Perfectionism tends to be treated as a virtue. In job interviews, it is offered as a flaw that is really a strength. In certain cultures and professions, it is a point of pride. But for the people who live with it most acutely, perfectionism rarely feels like a strength. It feels like an exhausting and relentless standard that can never quite be met.

The distinction that matters is this: high standards are about the quality of the work. Perfectionism is about what you believe will happen if the work is not perfect. That is a fear-based orientation, and it produces a very different experience.

What Perfectionism Actually Is

At its core, perfectionism is a way of managing anxiety about judgment, failure or rejection. The logic is: if I do this perfectly, I will be safe. If nothing is wrong, nothing can be criticised. The effort involved in being perfect is the price of protection.

The problem is that the protection never quite works. Perfectionists are often exquisitely attuned to any gap between their output and their ideal, which means even objectively good work rarely produces satisfaction. The standard simply moves. And so the anxiety continues, no matter what is actually achieved.

The Perfectionism-Anxiety Loop

Perfectionism and anxiety are not separate issues that happen to co-occur. They reinforce each other in a loop that can be very difficult to exit. Anxiety produces the fear that drives perfectionist behaviour. Perfectionist behaviour provides temporary relief but also raises the stakes of the next task. And so the anxiety continues.

This loop often produces what looks, from the outside, like a contradiction: a highly capable person who procrastinates, avoids starting things, or abandons projects partway through. The avoidance is not laziness. It is the nervous system's attempt to avoid the threat of failure by not entering the arena at all.

Perfectionism is not the pursuit of excellence. It is the avoidance of the feeling that arises when you fall short of it.

The Hidden Costs

  • Procrastination: delaying starting because imperfect progress feels intolerable
  • Difficulty finishing: the closer to done, the more visible the gaps between what is and what could be
  • Harsh self-criticism: an inner voice that runs commentary on every error, however small
  • Narrowing: avoiding whole areas of life where you might not excel
  • Exhaustion: the effort of maintaining a constant standard is genuinely depleting

The ACT Approach to Perfectionism

Acceptance and Commitment Therapy offers a particularly useful framework here. Rather than trying to eliminate perfectionist thoughts, which tends not to work, ACT invites a different relationship with them. The thought I have to do this perfectly is noted, observed and gently set aside, rather than engaged with as though it were fact.

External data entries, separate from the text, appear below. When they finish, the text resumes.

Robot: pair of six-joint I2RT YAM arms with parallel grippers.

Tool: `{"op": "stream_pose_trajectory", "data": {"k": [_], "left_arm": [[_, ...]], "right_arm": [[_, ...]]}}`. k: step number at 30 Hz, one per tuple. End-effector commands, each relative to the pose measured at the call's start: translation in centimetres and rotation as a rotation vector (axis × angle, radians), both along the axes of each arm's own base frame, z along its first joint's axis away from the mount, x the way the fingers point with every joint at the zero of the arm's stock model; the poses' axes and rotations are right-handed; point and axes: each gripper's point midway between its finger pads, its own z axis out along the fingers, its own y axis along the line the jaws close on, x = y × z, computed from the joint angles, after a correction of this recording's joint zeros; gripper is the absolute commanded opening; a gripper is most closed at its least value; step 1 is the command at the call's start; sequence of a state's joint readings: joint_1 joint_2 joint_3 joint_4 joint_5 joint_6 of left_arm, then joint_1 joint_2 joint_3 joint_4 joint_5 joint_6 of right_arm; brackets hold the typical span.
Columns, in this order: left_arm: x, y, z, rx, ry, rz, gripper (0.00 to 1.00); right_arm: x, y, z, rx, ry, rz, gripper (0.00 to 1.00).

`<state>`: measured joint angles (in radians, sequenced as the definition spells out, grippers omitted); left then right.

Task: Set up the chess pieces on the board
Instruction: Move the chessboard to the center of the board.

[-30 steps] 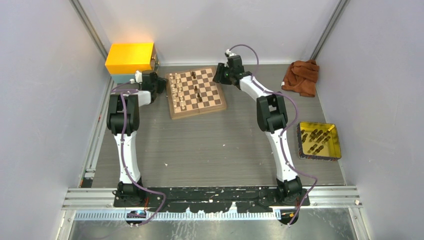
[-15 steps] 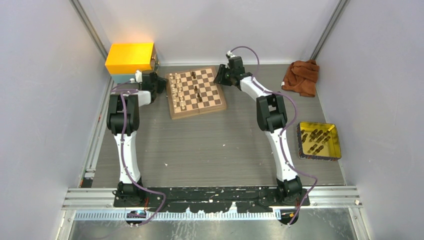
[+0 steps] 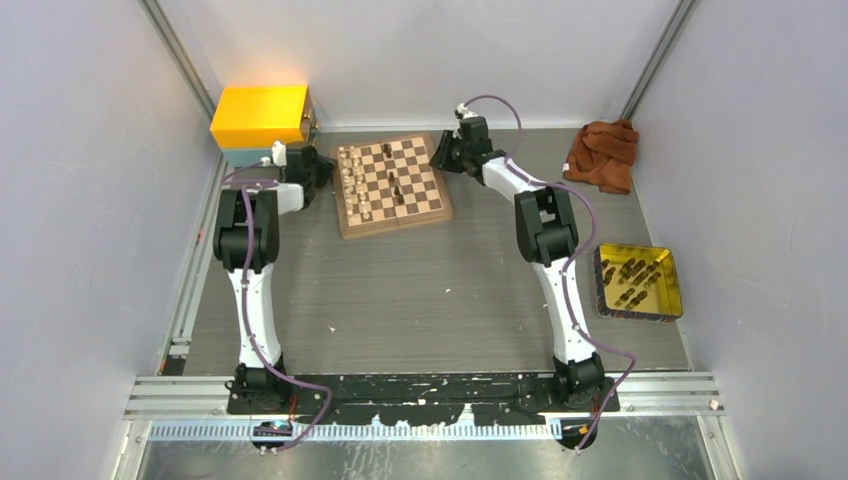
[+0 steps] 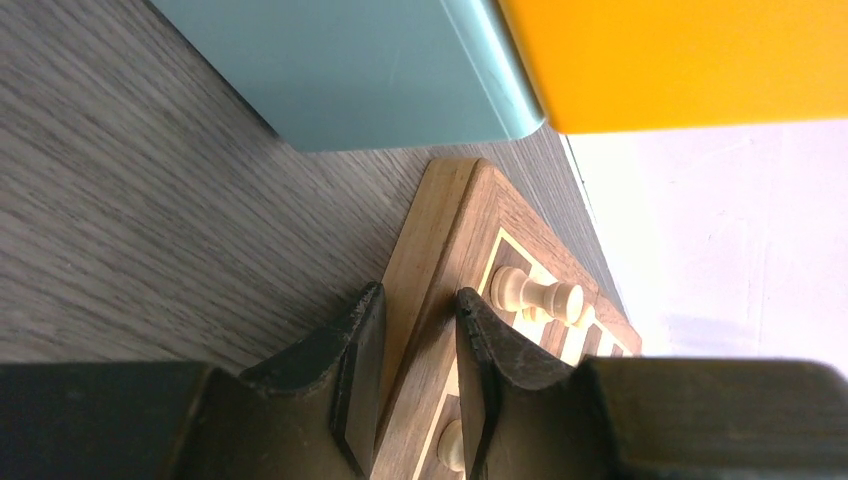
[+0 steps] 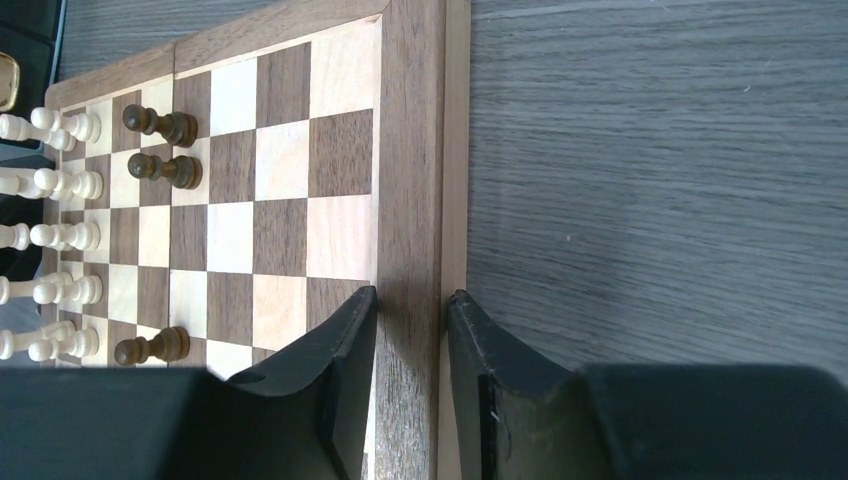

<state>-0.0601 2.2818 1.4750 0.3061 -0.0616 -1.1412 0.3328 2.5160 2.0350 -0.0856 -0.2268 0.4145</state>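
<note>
My left arm rises from its base, folds at the elbow and reaches in to the left edge of the board [image 3: 425,192]. The left gripper [image 4: 418,293] sits low there, its two fingers parted by a narrow gap and holding nothing. One finger is over the table [image 3: 420,300], the other over the board's tan border, and the rim runs up between them.

My right arm is stretched further, with its forearm angled in towards the board's far right edge. The right gripper [image 5: 411,294] straddles that border the same way, fingers slightly apart and empty. I cannot tell from either wrist view whether a pad touches the wood.

The board lies flat near the back of the table, turned a little askew. It is smooth wood with light and dark brown checks and a bevelled rim.

The chess pieces are small turned wooden shapes. The cream pieces [image 5: 60,180] stand in two crowded rows along the board's left side. Three dark pieces [image 5: 165,170] stand apart on squares nearer the middle.

More dark pieces lie in the yellow tray [image 3: 640,314], well off to the right beside my right arm.

The table has a grey, streaked wood grain. Behind the left gripper is a yellow box [image 3: 260,115] on a smooth teal base with rounded corners. A crumpled rust-brown cloth [image 3: 603,155] lies in the far right corner.
</note>
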Motion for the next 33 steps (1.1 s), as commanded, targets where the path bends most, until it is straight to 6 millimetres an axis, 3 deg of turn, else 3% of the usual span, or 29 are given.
{"op": "stream_pose_trajectory", "data": {"k": [1, 33], "left_arm": [[-5.2, -2.7, -6.1, 0.045, 0.226, -0.099, 0.31], [-9.4, -5.8, -6.2, 0.085, 0.242, -0.183, 0.27]], "right_arm": [[-3.7, 3.1, 0.6, 0.007, 0.051, 0.097, 0.29], [-7.8, 3.2, 1.1, 0.007, 0.058, 0.118, 0.25]]}}
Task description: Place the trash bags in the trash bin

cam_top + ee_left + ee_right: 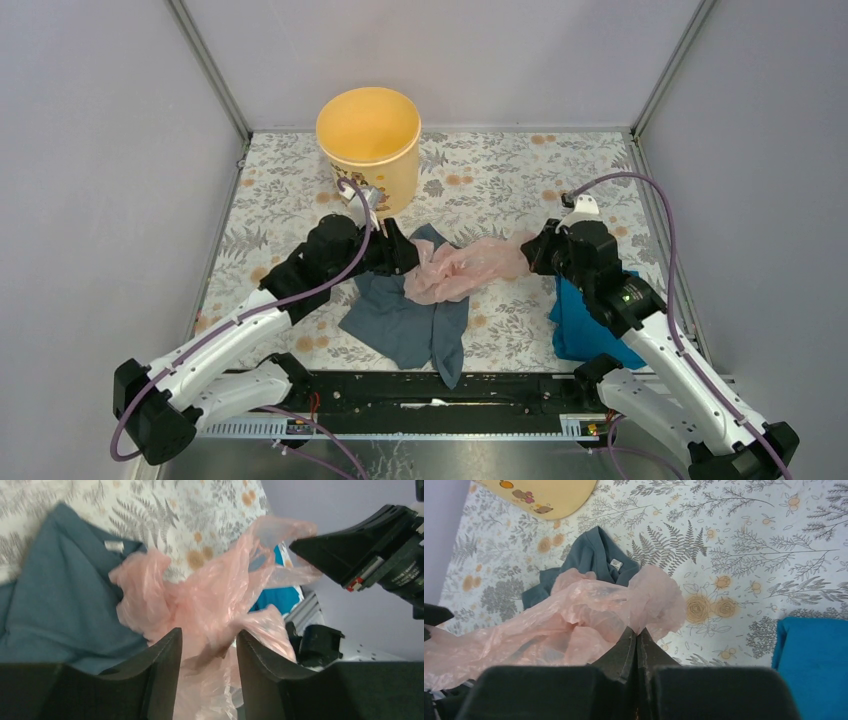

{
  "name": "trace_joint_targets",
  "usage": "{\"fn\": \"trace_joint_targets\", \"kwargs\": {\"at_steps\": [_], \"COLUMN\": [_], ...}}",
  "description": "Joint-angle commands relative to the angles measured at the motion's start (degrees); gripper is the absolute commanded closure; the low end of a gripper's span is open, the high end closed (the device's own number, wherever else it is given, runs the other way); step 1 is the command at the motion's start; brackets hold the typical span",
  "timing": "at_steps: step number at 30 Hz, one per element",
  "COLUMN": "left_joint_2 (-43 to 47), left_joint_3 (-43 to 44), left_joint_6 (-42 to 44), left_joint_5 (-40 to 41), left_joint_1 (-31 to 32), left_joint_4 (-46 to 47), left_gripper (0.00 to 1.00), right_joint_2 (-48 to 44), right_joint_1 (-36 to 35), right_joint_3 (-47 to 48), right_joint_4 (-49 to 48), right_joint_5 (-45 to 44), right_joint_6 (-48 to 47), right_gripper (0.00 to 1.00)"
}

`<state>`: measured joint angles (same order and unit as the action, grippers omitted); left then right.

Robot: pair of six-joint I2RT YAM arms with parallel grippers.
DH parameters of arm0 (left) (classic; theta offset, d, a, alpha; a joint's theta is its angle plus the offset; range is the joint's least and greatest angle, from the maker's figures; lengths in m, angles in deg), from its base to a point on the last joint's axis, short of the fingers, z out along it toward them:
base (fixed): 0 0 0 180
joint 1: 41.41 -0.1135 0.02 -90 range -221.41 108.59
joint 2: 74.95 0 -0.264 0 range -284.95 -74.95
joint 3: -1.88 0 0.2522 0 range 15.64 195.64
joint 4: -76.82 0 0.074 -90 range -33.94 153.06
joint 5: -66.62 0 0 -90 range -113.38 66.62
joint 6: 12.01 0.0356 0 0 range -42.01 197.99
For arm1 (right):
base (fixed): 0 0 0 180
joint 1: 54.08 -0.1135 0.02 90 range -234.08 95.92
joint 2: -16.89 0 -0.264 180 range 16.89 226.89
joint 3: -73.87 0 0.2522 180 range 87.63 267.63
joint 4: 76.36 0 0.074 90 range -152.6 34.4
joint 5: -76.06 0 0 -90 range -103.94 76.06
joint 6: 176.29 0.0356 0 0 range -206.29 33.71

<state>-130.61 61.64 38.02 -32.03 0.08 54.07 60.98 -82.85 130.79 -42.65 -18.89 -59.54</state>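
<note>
Looking down from the top camera, the trash bag is a crumpled pink strip stretched between the left hand and the right hand, over the far corner of a grey-blue cloth. The trash bin stands upright at the far edge of the bench, just beyond the left hand, and nothing shows inside it. A bright blue cloth lies on the right, partly under the right arm.

In the left wrist view, the left hand has its fingers standing apart, with bunched film of the trash bag filling the gap; I cannot tell whether they squeeze it. The right hand shows at the upper right, at the bag's far end.

In the right wrist view, the right hand is pressed together, pinching an edge of the trash bag. Beyond it lie the grey-blue cloth and the side of the trash bin.
</note>
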Motion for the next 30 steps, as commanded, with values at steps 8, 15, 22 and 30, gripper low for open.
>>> {"fn": "trace_joint_targets", "kwargs": {"at_steps": [8,15,22,30], "left_joint_2": [3.53,-2.15,-1.84,-8.52], "left_joint_3": [9.40,15.18,19.37,18.78], "left_joint_6": [5.50,11.54,16.63,12.06], "left_joint_5": [-5.39,-13.77,-17.33,-17.34], "left_joint_1": [-0.23,-0.20,-0.25,2.04], "left_joint_4": [-18.50,-21.44,-23.73,-17.97], "left_gripper": [0.02,0.02,0.01,0.01], "right_joint_2": [1.74,3.75,7.26,15.12], "right_joint_1": [-0.20,-0.20,-0.23,-0.21], "right_joint_3": [6.90,11.05,17.05,27.25], "right_joint_4": [3.27,4.27,8.05,11.76], "right_joint_5": [2.55,2.87,-1.41,-3.50], "right_joint_6": [-8.97,-10.56,-12.03,-13.88], "right_gripper": [1.00,1.00,1.00,1.00]}}
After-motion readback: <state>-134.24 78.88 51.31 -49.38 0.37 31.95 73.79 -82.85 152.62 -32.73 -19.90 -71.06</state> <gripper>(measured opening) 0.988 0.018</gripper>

The more useful question becomes: is this behaviour moving me toward the life I want, or away from it? Perfectionism that stops you from submitting the work, starting the project, or enjoying the relationship is not serving you. You can care deeply about your work and still choose to act in the presence of uncertainty about its quality.

Where to Begin

The starting point is usually curiosity rather than correction. What does the perfectionism actually protect you from? What is the fear underneath the standard? For many people, these questions reveal something important: the perfectionism is not really about the work at all. It is about worth. And worth is not something that can be earned through output, however good.